Very interesting to read that the client node handles the Allocation of file data blocks as well. How is this coordinated with the File System Manager for the file system??
Does it allocate each client a distinct range of NSD blocks to use so there aren't any likely conflicts to other client nodes for each open file?
Your explanations and details will be greatly appreciated!!

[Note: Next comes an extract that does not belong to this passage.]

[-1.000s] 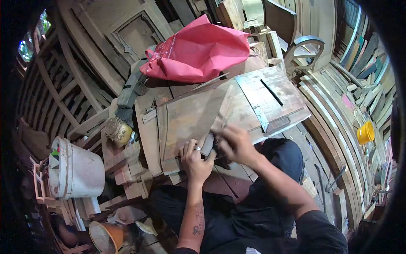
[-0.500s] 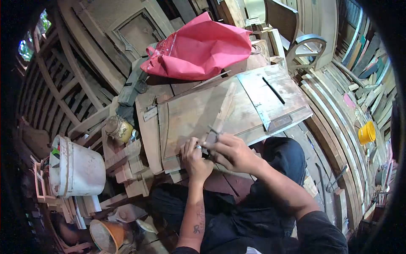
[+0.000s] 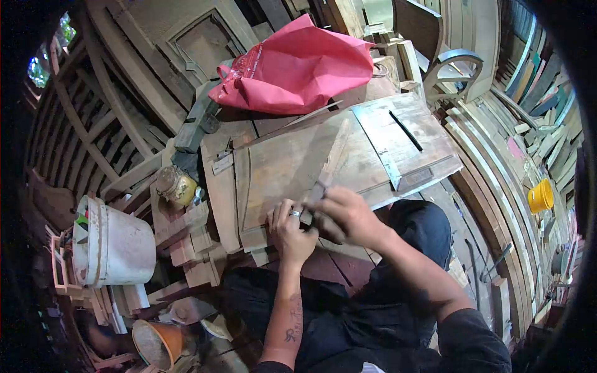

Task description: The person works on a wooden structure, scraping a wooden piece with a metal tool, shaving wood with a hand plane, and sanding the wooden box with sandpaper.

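Board (image 3: 273,165) of wood, wide and worn, lying flat and slanted in front of the raised dark knee (image 3: 423,230). By judgement, seems occupied with work under way, begun but not finished. Cannot tell the amount already done, nor the amount left, because of blur and covering at the near edge. Behind it, red bag (image 3: 298,68), slack, lying untouched.

Right forearm (image 3: 416,273), reaching slantwise from the lower right, with elbow bent outward. Left forearm (image 3: 286,304), rising almost straight from the bottom. On the board, narrow wooden strip (image 3: 336,149), running down toward the near edge; cannot see its lower end clearly. To the right of it, flat metal blade (image 3: 376,146), lying across the board, also untouched.

Right hand (image 3: 348,214), back turned upward, blurred, just beside the left one. Left hand (image 3: 291,233), low at the near edge, with wrist nearly straight and knuckles up. Farther right, thin black stick (image 3: 405,130), lying free on the board. Left fingers bent downward; cannot tell if gripping or only pressing. Right fingers curled, apparently grasping small grey piece (image 3: 318,188), too blurred to identify, near the lower part of the strip. Smallest, ring (image 3: 294,213) on a left finger.
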Action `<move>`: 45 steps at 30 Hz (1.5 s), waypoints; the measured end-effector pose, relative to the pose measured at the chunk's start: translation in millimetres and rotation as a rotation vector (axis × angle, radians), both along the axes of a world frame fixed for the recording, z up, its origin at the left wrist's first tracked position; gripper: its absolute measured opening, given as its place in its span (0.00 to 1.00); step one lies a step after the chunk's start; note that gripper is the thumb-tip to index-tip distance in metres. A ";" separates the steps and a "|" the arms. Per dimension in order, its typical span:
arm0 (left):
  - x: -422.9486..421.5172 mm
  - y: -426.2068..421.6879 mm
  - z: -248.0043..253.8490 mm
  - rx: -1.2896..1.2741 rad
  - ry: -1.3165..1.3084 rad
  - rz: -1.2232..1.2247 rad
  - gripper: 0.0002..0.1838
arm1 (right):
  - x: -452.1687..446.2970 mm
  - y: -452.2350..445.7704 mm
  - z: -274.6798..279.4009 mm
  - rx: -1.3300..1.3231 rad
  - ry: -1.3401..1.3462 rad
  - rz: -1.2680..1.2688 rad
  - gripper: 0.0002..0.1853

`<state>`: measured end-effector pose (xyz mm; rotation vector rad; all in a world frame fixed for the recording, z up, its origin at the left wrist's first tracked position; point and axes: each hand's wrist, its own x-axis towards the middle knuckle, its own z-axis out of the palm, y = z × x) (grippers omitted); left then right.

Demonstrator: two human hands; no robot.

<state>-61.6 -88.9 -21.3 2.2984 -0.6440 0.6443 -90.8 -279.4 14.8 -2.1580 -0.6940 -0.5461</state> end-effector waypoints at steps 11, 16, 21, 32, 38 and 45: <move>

yuri 1000006MAE192 PostsACCEPTED ANSWER
Re: Cluster vs Scatter performance on SATA filesystems2014-05-27T15:54:44Z in response to b.sqrd
GPFS has a fully distributed block allocation mechanism. The block allocation map is laid out in a way that allows different nodes to lock and access map chunks (regions and segments) in parallel. The file system manager nodes acts as the block allocation manager, and maintains a high-level view of the block allocation landscape. Other nodes act as allocation clients, and request allocation regions from the manager as needed. Once a given node has been granted an allocation region to work with, it'll be able to do block allocation and deallocation using that region independently, i.e. without other node's participation. So all nodes in the cluster could be allocation blocks simultaneously without stepping on each other's toes. Each allocation region can be used to allocate blocks on all disks in the storage pool that it belongs to.
b.sqrd 2700072YVF3 Posts
dlmcnabb 120000P4JT1012 PostsACCEPTED ANSWER
Re: Cluster vs Scatter performance on SATA filesystems2014-05-27T22:29:48Z in response to b.sqrd
Your description is correct. It will almost always look like random large block IO.
That is why -j cluster is only the default in small clusters of 8 or less nodes, and 8 or less LUNs.